- [WORK INSTRUCTION] Output the complete listing exactly, please, and keep the pictures out of it.

*** GIVEN DATA Section Begins ***

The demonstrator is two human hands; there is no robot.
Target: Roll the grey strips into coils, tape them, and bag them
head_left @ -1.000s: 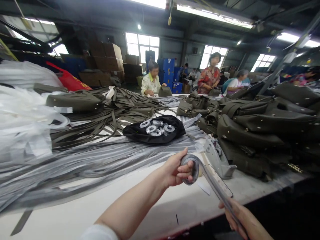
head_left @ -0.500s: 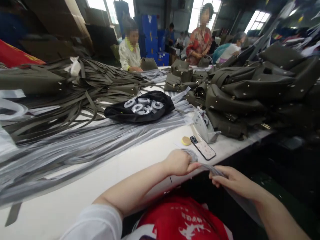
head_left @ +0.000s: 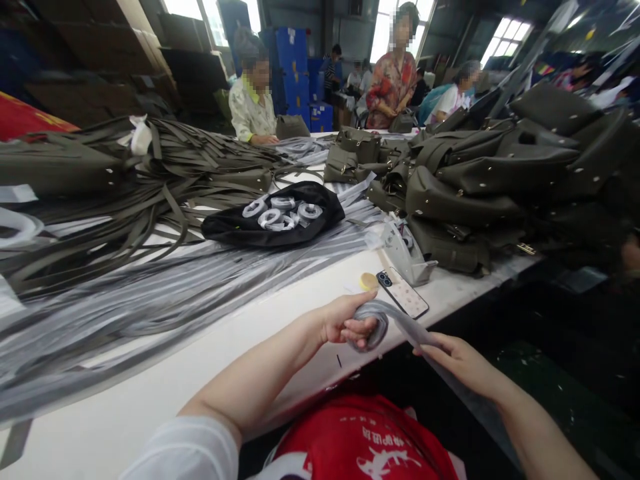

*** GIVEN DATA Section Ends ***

- [SOLUTION TO THIS PROBLEM]
The demonstrator is two human hands; there is no robot.
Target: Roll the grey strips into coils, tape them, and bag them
head_left @ -1.000s: 
head_left @ -0.500s: 
head_left @ +0.000s: 

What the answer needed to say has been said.